EXERCISE REQUIREMENTS → Only the text belongs in the copy. Transcribe the data exactly and drop any pictures.

EXERCISE DATA →
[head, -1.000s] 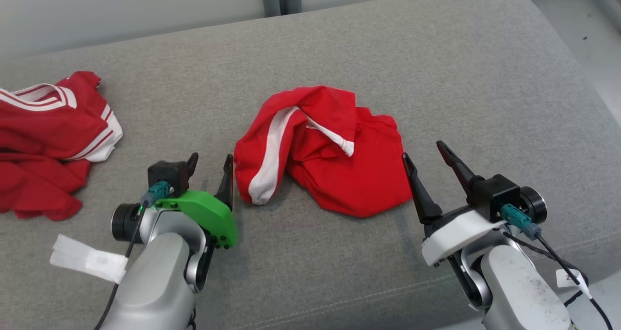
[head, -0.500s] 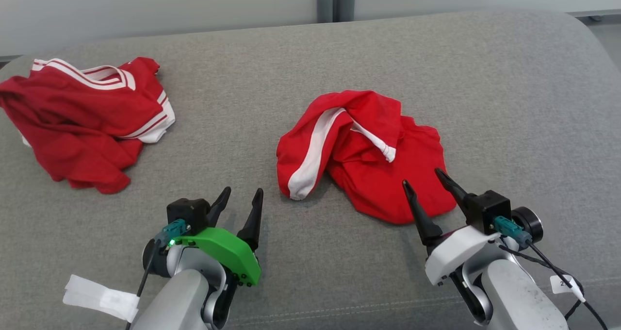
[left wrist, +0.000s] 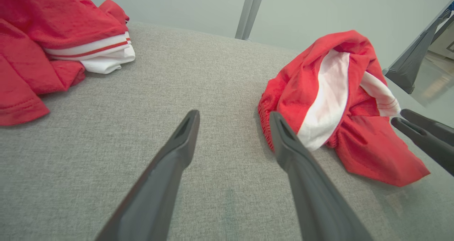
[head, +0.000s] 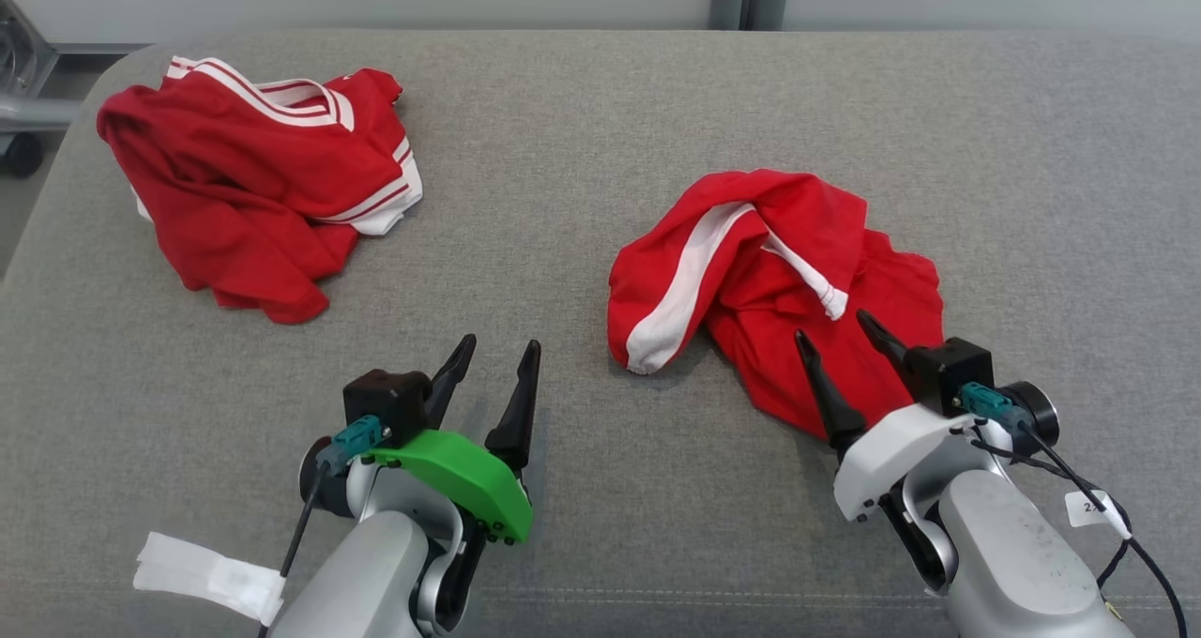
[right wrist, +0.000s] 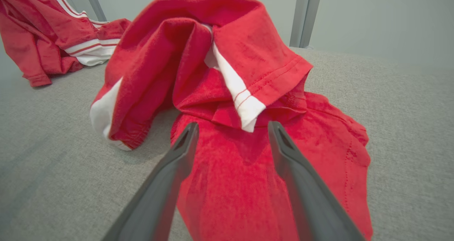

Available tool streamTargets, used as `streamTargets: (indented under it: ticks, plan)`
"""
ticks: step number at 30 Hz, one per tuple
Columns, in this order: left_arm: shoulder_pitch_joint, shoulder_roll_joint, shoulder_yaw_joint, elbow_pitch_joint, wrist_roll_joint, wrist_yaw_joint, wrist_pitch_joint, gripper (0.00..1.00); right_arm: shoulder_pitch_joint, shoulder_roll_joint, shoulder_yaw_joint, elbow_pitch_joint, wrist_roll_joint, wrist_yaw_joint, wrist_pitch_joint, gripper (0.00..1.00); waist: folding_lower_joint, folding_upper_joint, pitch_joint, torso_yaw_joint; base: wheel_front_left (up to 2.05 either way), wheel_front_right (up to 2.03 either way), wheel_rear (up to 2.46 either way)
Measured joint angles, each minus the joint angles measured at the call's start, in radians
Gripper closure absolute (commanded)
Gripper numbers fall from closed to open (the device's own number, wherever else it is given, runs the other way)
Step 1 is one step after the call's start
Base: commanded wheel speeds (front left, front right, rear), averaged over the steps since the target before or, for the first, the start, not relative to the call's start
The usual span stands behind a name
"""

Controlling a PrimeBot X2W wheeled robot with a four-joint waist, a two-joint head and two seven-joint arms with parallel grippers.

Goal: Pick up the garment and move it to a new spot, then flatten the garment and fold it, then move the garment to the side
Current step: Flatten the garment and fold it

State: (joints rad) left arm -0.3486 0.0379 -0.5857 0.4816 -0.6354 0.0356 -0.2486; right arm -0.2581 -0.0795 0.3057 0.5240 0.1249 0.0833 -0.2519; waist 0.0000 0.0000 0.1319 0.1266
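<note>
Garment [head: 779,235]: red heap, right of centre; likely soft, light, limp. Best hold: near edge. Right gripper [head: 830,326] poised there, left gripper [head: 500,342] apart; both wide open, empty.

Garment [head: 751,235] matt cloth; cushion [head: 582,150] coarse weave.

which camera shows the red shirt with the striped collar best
The head view: the whole shirt lies in frame. The left wrist view cuts it off at its edge; the right wrist view has it small in a far corner.
</note>
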Motion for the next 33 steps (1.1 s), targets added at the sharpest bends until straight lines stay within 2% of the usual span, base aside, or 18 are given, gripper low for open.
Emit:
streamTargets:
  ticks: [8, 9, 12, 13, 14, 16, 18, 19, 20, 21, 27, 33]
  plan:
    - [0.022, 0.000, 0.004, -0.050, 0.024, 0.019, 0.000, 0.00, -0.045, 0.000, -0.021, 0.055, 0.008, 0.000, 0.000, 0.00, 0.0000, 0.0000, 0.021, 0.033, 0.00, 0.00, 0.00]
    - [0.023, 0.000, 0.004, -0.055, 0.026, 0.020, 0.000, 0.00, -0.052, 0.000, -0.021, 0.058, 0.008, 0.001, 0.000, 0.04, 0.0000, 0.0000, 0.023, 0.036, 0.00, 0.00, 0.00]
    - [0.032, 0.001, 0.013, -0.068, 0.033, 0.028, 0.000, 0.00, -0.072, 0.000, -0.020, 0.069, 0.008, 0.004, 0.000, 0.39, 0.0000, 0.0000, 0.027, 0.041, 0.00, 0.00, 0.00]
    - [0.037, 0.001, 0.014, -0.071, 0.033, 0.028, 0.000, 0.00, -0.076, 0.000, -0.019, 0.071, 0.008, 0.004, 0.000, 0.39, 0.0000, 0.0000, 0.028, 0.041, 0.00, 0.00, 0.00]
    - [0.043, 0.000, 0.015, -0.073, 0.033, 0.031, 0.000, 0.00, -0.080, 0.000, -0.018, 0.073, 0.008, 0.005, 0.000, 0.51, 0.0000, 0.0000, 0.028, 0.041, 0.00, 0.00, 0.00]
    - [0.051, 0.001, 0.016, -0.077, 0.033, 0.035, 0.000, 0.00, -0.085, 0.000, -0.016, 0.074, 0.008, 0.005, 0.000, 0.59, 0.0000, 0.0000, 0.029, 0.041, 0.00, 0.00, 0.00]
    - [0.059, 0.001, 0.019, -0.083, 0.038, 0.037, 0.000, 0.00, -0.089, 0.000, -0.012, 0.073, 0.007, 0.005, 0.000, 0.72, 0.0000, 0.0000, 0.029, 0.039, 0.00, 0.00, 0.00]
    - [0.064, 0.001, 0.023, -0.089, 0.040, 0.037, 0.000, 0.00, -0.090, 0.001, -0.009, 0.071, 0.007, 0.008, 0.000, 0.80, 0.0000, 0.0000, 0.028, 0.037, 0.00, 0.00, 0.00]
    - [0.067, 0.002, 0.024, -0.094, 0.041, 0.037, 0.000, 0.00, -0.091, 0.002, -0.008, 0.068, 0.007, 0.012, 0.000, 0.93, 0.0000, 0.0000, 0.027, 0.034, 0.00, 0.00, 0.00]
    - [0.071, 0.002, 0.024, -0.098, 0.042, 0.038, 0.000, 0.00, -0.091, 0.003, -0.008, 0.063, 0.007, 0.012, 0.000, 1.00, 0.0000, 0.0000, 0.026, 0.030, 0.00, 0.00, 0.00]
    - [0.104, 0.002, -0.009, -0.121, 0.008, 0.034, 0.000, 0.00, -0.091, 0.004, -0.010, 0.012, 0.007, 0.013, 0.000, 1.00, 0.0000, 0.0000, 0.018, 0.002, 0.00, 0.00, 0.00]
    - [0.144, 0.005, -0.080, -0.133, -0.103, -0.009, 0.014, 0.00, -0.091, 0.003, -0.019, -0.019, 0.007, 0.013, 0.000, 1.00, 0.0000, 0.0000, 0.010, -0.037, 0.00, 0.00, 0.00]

ANSWER SPACE →
[head, -1.000s] 
[head, -0.500s] 
[left wrist, +0.000s] 
[head, +0.000s] 
[right wrist, +0.000s] 

Available tool streamTargets, used as `streamTargets: (indented under it: ticks, plan)`
"""
ticks: step number at 30 Hz, one per tuple
Columns, in this order: left_arm: shoulder_pitch_joint, shoulder_roll_joint, shoulder_yaw_joint, elbow_pitch_joint, wrist_roll_joint, wrist_yaw_joint, wrist_pitch_joint, gripper (0.00..1.00); right_arm: shoulder_pitch_joint, shoulder_roll_joint, shoulder_yaw_joint, elbow_pitch_joint, wrist_roll_joint, wrist_yaw_joint, wrist_pitch_joint, gripper (0.00..1.00); waist: folding_lower_joint, folding_upper_joint, pitch_joint, torso_yaw_joint; base: wheel_front_left (up to 2.05 either way), wheel_front_right (up to 2.03 either way), wheel_rear (up to 2.46 either way)
Measured joint angles, each minus the joint angles measured at the call's start, in radians
Gripper closure absolute (commanded)
Gripper numbers fall from closed to open (the device's own number, wherever else it is given, runs the other way)
Step 1 is one step after the call's start
Base: commanded wheel speeds (front left, front right, rear), averaged over the steps since the target before or, for the first, the start, not relative to the call's start
The usual span stands behind a name
"""

Controlling a PrimeBot X2W wheeled robot with a four-joint waist, a two-joint head and two seven-joint arms with parallel grippers.

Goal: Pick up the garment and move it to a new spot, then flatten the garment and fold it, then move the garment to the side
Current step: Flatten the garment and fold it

State: (joints rad) left arm -0.3486 0.0379 -0.5857 0.4816 -0.6354 0.0356 -0.2486; right arm -0.2581 -0.0795 0.3057 0.5240 0.1249 0.0833 -0.2519; waist 0.0000 0.0000 0.1319 0.1266
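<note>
Garment [head: 779,235]: red heap, right of centre; likely soft, light, limp. Best hold: near edge. Right gripper [head: 830,326] poised there, left gripper [head: 500,342] apart; both wide open, empty.

Garment [head: 751,235] matt cloth; cushion [head: 582,150] coarse weave.

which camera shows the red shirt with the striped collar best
The head view: the whole shirt lies in frame. The left wrist view cuts it off at its edge; the right wrist view has it small in a far corner.
</note>
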Motion for the next 33 steps (1.1 s), targets added at the sharpest bends until straight lines stay within 2% of the usual span, base aside, or 18 are given, gripper low for open.
Emit:
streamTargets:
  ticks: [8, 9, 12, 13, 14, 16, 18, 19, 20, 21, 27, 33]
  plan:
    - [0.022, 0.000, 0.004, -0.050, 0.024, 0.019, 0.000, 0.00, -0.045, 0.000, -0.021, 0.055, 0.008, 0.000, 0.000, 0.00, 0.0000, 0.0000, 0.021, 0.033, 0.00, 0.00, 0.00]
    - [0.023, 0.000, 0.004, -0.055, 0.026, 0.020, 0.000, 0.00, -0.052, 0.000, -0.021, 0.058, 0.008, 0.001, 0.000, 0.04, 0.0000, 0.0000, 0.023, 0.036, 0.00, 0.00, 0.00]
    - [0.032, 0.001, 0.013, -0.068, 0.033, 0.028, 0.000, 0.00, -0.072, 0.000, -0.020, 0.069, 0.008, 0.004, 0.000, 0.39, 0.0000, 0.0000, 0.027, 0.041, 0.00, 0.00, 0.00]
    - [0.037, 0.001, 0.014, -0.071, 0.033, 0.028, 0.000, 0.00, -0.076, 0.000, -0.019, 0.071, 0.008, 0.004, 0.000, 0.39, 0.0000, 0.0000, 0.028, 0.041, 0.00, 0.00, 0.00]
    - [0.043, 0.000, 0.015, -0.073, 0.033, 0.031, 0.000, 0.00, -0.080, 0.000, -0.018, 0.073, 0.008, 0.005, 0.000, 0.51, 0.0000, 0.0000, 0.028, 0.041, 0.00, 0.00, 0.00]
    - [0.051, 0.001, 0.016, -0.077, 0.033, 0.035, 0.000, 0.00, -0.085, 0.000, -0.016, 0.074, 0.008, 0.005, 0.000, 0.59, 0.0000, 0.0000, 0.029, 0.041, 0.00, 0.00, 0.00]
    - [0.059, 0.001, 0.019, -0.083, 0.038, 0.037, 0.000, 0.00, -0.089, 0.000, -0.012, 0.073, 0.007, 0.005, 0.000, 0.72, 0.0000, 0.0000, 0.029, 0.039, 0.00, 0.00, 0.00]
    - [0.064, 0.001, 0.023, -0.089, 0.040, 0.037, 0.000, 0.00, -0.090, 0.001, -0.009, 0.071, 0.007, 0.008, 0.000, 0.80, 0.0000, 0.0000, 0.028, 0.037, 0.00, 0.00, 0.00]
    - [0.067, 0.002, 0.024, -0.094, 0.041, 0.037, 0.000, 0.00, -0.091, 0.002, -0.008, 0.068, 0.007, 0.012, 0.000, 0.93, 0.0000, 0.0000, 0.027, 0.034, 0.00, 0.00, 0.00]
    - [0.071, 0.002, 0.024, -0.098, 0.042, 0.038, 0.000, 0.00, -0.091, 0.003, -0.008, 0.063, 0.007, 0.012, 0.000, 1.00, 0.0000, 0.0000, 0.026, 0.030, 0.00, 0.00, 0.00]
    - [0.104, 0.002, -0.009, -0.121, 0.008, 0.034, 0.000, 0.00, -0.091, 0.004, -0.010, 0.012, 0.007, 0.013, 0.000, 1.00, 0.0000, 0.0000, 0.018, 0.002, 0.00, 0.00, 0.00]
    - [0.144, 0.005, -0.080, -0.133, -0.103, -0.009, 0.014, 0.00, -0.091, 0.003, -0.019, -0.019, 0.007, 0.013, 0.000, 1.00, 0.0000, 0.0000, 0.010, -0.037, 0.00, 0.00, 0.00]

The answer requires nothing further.